John’s lawyer, Tahir Gul of the Center for Legal Aid Assistance and Settlement (CLAAS) in Lahore , is confident that if Ghaffar is arrested, he will fail to gain custody of the children and “be brought to justice” in court.

“In Pakistan , judges are normally very prejudiced against Christians, and a Muslim will almost always win a court case against a Christian,” Gul told Compass. But in this situation, he said, the court itself is the plaintiff because the children were abducted while in court custody. So it is not likely that Ghaffar will win, he said.

But finding Ghaffar is proving difficult, and so far station house officer Ijaz Kumboh has failed to arrest the kidnapper. Ghaffar and his family have simply disappeared, Gul said. “There are no clues [as to their location] at the moment.”

This is not the first time that John has been up against great odds. After escaping from Ghaffar’s home five years ago, she had difficulty finding a lawyer to take her case because of her husband’s ties to the powerful Sipah-e-Sabah Party in his hometown of Gujranwala , some 40 miles from Lahore . Even her own father and brothers turned her out after Ghaffar threatened to take revenge on them for helping her.

In December 2000, CLAAS agreed to help John sue for divorce and provided her lodging in a shelter for abused women.

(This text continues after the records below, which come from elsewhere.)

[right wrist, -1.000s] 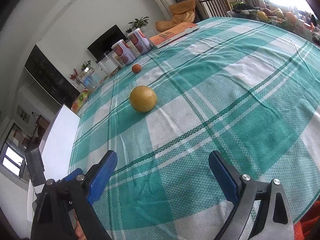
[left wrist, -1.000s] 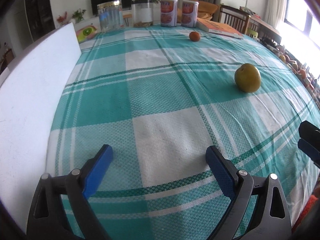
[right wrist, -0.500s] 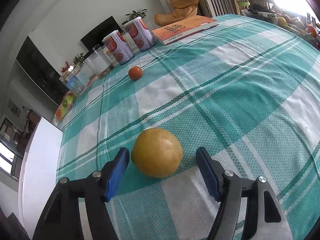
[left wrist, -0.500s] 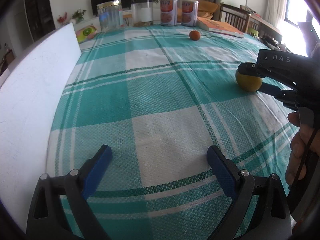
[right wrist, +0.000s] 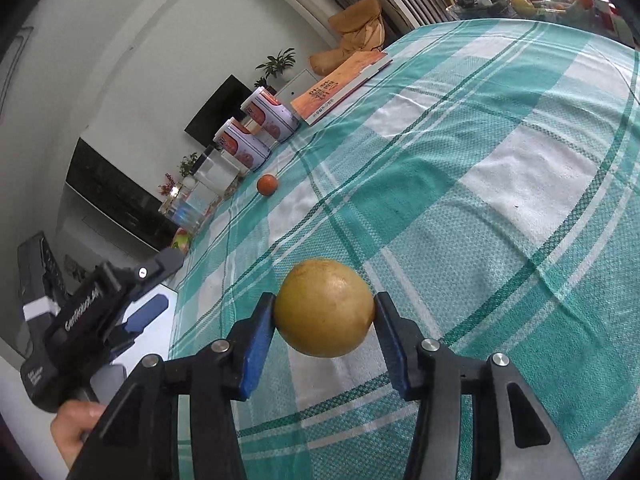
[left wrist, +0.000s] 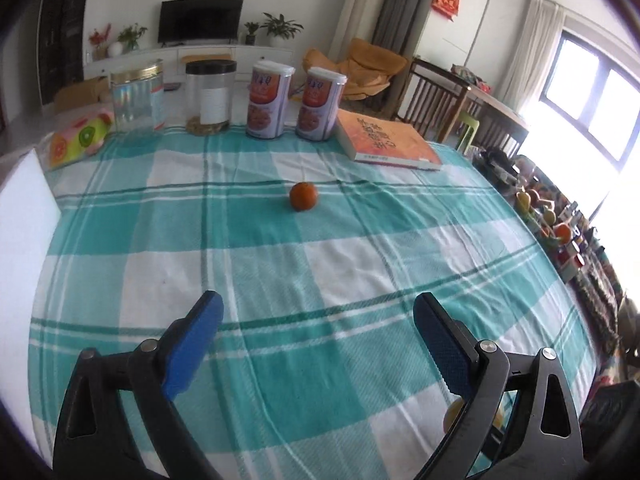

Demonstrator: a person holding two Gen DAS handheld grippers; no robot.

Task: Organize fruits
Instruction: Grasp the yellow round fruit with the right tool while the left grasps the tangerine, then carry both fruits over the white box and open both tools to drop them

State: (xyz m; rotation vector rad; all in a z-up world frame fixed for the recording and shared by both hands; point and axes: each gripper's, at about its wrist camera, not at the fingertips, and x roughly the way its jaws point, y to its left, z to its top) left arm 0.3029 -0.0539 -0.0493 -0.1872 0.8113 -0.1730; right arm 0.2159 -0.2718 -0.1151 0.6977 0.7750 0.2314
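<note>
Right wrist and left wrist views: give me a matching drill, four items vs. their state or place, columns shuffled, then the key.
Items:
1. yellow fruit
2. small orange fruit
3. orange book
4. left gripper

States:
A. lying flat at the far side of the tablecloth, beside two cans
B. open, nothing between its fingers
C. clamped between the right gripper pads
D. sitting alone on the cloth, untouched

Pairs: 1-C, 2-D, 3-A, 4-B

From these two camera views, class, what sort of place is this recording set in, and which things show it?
Most likely a home's living and dining room. A television stands on a low white cabinet with potted plants, an armchair sits by the curtains, and the work happens on a checked tablecloth.
</note>
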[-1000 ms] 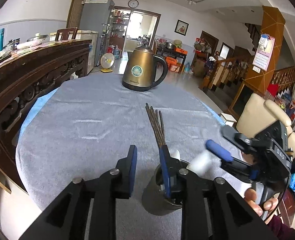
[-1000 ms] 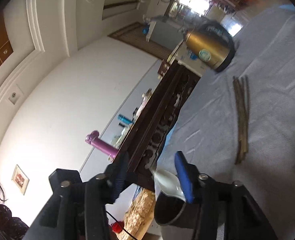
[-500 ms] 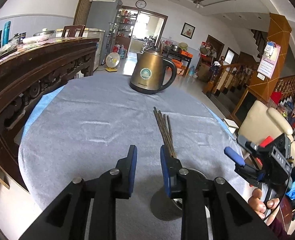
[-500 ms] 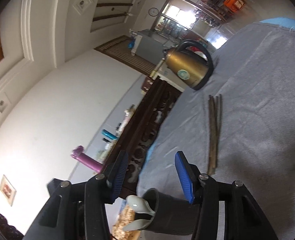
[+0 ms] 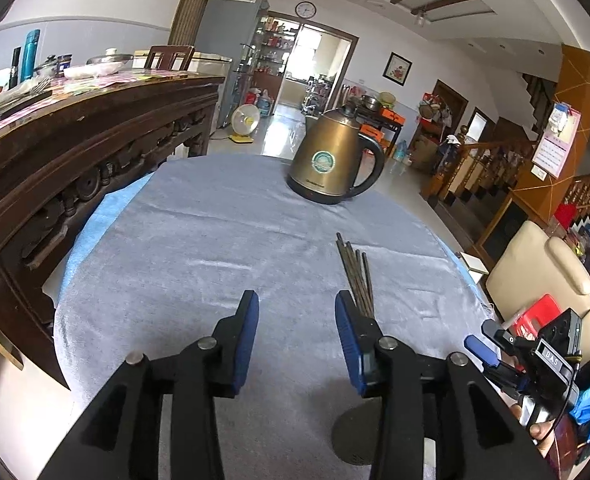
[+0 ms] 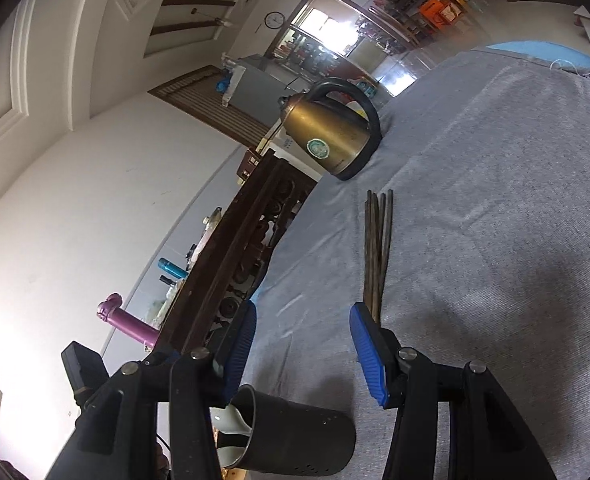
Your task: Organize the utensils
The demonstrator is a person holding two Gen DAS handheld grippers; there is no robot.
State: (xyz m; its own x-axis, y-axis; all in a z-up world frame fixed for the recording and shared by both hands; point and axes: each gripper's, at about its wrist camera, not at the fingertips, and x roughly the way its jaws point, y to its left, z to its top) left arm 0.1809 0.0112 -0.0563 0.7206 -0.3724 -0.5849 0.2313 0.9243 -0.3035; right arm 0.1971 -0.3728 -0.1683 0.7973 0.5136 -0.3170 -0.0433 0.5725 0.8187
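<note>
Several dark chopsticks (image 5: 355, 272) (image 6: 377, 248) lie bundled on the grey tablecloth (image 5: 215, 248). A dark metal cup (image 6: 295, 436) with white spoons (image 6: 231, 420) in it stands near the table's front edge; in the left wrist view the cup (image 5: 347, 432) is mostly hidden behind my right finger. My left gripper (image 5: 297, 320) hovers just left of the chopsticks' near ends, its jaws opening with nothing between them. My right gripper (image 6: 303, 320) is open and empty above the cup, aimed at the chopsticks. It also shows at the right edge as the right gripper (image 5: 485, 340).
A brass kettle (image 5: 335, 164) (image 6: 335, 140) stands at the far side of the table. A carved dark wooden sideboard (image 5: 75, 160) runs along the left, close to the table edge. A cream armchair (image 5: 543, 272) sits off to the right.
My left gripper has let go of the cup's rim, widened and drawn back. My right gripper has pulled away from the cup, leaving a white spoon in it, and tilted toward the table.
</note>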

A landmark February 2003 court ruling cited forced conversion and marriage as grounds for dissolving John’s marriage.

But in reaction, Ghaffar filed a case to regain custody of his children, claiming that his officially Muslim children — whom he had named Ali Hassan and Fatma — should not be raised by a Christian.

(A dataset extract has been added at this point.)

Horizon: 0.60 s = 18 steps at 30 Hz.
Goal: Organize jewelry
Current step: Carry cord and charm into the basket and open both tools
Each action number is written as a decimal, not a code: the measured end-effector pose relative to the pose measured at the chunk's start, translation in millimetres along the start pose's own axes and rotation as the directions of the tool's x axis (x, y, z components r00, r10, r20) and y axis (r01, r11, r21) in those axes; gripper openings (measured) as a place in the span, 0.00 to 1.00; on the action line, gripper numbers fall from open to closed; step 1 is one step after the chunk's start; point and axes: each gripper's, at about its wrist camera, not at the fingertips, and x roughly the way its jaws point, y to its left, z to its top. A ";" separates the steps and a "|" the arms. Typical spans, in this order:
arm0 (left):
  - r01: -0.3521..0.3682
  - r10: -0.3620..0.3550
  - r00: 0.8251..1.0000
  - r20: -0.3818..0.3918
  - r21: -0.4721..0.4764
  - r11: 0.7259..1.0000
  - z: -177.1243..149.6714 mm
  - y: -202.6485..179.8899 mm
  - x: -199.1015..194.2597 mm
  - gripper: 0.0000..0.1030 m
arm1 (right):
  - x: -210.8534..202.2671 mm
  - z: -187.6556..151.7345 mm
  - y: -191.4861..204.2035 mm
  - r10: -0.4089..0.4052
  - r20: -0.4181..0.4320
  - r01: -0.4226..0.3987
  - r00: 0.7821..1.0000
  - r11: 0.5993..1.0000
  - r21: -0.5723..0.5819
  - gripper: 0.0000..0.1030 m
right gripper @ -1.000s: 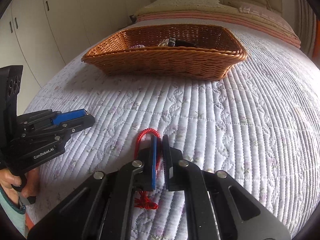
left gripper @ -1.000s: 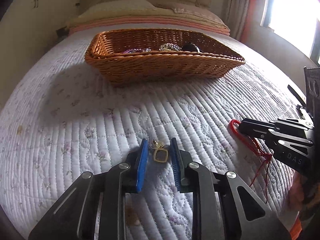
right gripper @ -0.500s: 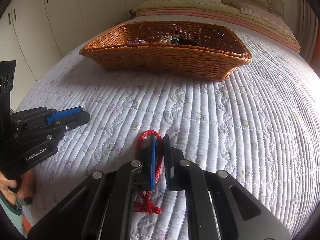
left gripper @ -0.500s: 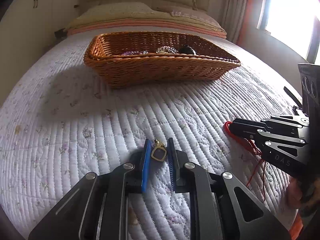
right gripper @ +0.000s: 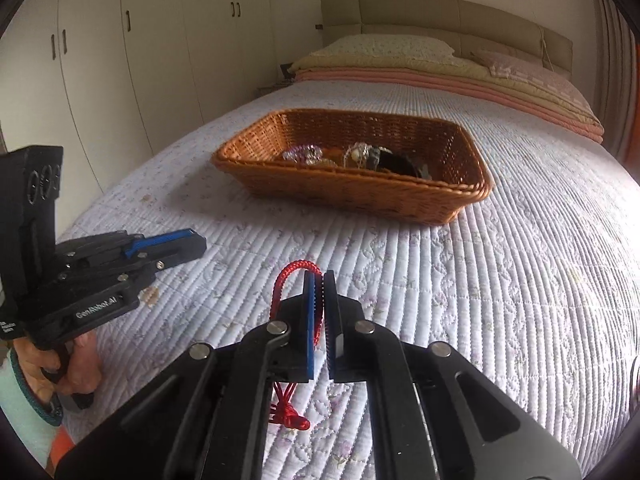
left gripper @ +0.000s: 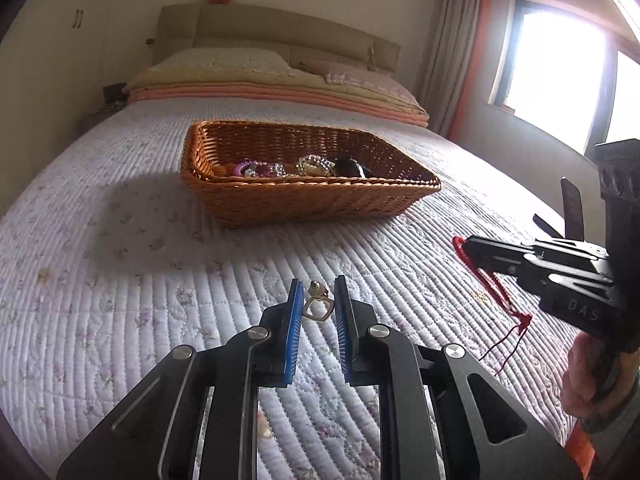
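A small gold pendant [left gripper: 315, 305] sits between the blue pads of my left gripper [left gripper: 318, 294], which is shut on it and holds it above the quilt. My right gripper [right gripper: 319, 280] is shut on a red braided cord [right gripper: 294, 276]; its tassel end [right gripper: 288, 416] hangs below the jaws. The cord also shows in the left wrist view [left gripper: 490, 280]. A wicker basket [left gripper: 304, 200] stands farther up the bed and holds several bead bracelets [left gripper: 260, 168] and a dark item [right gripper: 396, 164].
The quilted bedspread [left gripper: 120, 280] covers the bed. Pillows and folded blankets [left gripper: 260, 80] lie at the headboard. White wardrobes [right gripper: 120, 60] stand on the left, a bright window [left gripper: 560, 72] on the right.
Both grippers have risen from the quilt, the left with the pendant, the right with the red cord. The basket's inside now shows more.
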 end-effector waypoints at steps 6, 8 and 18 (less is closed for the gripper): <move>0.006 -0.009 0.996 0.084 0.037 0.999 33.2 -8.6 -21.5 0.13 | -22.4 40.8 -3.2 0.004 0.093 -0.005 0.996 1.000 0.007 0.03; -0.003 -0.002 0.994 0.113 0.047 0.999 54.4 -9.3 -25.1 0.13 | -21.5 61.6 -9.0 0.008 0.111 -0.009 0.994 1.000 0.011 0.03; -0.033 0.030 0.994 0.105 0.026 0.999 144.6 14.7 32.4 0.13 | 52.0 157.9 -51.5 -0.057 0.056 0.052 0.997 0.994 0.093 0.03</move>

Although this case was underway when Ghaffar kidnapped Joshua and Miriam from the court’s custody on September 13, 2004, it has now been withdrawn by Ghaffar’s lawyers.

John’s greatest fear is that Joshua and Miriam may forget about Jesus. She remembers how Ghaffar and his mother beat her for refusing to memorize the Quran and say Muslim prayers during the two and a half years she spent locked in their home.

“I taught them about Jesus and about Christianity,” said John, who is improving her sewing skills in hopes that she can support her children once they return. “I believe that whatever I taught them, they will remember it and will not learn what Ghaffar wants them to learn.”

A year after her children’s disappearance, John believes it will take a miracle to get them back. “I am sure that every mother knows how it feels when her child is taken away from her. I want mothers to have special prayers for the safe return of my children. Please pray that a mother should have her children back.”